Charles I's Garter sash?
April 22 2013
Pictures: Royal Collection
An interesting little story in the Mail on Sunday for Van Dyck-obsessed Stuart fans (i.e., me):
The blue silk garter ribbon worn by Charles I in his famous van Dyck portrait may have been discovered - attached to a book.
Researchers believe four pieces of cloth could be the sash owned by the monarch after one was radiocarbon dated to the mid 17th century - the period when the King ruled.

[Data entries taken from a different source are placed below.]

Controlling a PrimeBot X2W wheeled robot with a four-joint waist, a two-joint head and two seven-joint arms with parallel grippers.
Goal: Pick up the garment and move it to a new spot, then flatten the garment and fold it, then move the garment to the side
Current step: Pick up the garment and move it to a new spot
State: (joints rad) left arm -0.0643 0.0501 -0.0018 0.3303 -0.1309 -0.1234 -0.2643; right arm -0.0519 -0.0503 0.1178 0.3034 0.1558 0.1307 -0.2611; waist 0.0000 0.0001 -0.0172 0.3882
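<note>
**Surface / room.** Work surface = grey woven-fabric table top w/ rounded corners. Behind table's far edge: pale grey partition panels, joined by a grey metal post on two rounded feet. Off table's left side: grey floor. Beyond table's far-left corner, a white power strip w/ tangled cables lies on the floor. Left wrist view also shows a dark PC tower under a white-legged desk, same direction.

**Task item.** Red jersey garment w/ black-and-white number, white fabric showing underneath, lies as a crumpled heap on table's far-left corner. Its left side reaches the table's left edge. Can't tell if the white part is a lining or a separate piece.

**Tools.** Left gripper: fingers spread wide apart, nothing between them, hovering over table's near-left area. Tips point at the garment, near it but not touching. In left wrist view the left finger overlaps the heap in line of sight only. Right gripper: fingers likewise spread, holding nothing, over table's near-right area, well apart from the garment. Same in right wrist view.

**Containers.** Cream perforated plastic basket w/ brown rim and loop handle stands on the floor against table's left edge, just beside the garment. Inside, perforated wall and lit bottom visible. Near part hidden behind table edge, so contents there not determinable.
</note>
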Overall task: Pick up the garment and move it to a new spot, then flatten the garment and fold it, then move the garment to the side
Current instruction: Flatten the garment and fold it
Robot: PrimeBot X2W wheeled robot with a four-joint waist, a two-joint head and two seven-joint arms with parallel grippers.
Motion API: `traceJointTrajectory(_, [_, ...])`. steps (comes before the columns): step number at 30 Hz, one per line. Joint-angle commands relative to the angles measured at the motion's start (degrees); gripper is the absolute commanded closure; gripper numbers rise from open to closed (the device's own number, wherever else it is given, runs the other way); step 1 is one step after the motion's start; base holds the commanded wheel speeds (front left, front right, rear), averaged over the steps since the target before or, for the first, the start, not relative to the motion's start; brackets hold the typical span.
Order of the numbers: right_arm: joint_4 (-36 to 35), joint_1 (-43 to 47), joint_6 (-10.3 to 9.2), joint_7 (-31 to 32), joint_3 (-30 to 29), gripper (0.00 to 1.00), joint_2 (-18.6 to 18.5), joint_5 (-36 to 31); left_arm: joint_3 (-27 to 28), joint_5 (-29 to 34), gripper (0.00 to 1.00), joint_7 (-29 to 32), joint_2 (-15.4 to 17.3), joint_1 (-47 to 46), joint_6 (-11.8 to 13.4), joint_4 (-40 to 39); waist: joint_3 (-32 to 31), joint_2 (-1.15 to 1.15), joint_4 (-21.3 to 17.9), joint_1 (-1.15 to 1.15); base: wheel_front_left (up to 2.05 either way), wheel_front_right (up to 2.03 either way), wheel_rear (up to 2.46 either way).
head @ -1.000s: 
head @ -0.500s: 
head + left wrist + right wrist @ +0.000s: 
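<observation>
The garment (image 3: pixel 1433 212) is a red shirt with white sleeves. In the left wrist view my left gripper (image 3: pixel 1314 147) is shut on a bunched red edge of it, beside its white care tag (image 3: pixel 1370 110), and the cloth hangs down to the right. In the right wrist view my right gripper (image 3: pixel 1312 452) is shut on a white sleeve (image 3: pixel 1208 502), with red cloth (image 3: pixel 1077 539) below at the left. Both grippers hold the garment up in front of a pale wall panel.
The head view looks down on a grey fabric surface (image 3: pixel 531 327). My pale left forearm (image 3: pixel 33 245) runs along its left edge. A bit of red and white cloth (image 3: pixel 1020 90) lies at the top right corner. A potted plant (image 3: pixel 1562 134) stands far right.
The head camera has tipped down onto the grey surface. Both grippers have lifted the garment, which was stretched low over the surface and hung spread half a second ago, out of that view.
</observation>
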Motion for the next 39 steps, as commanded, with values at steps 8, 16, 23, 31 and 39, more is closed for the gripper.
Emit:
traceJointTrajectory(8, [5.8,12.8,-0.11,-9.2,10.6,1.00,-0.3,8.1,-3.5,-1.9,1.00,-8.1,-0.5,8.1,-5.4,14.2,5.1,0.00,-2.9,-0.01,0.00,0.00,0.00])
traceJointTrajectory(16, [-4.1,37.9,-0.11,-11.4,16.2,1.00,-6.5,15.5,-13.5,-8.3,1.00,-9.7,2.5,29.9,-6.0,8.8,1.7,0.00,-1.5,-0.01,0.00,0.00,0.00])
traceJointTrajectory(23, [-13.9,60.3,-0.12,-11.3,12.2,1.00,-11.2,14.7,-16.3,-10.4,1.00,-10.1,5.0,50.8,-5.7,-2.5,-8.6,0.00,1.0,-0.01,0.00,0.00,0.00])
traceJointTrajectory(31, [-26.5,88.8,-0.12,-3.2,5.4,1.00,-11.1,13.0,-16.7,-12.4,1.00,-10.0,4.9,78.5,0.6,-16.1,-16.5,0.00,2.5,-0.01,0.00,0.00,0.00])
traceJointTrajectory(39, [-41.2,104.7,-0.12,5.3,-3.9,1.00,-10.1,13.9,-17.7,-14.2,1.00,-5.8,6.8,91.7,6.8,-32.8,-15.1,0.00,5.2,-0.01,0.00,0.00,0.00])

The discovery was made after [Sir] Anthony van Dyck's portrait, which features three images of Charles, was selected for a new exhibition and Royal Collection Trust curators decided to examine the silk pieces which were attached to a book about the King.
Update - a reader adds:
It may interest readers of AHN to know that another reliquary of King Charles I is at large, but this one is somewhat more latently gruesome than the blue sash. It may be seen (sitting silently in a small glass display-case) by any member of the public visiting the small and somewhat obscure mueum of 'Fort Paull', which lies on the noth Bank of the River Humber some miles east of Kingston-Upon-Hull.. It was on the site of this museum that the King made camp in order to lay seige to the town at the commencement of the English Civil-War, This singular object is no less than a small section of neck vertebrae, reputedly removed at the time of the tragic King's execution, and then, after passing from hand to hand, latterly finding new employment as.. guess what..? A salt-cellar.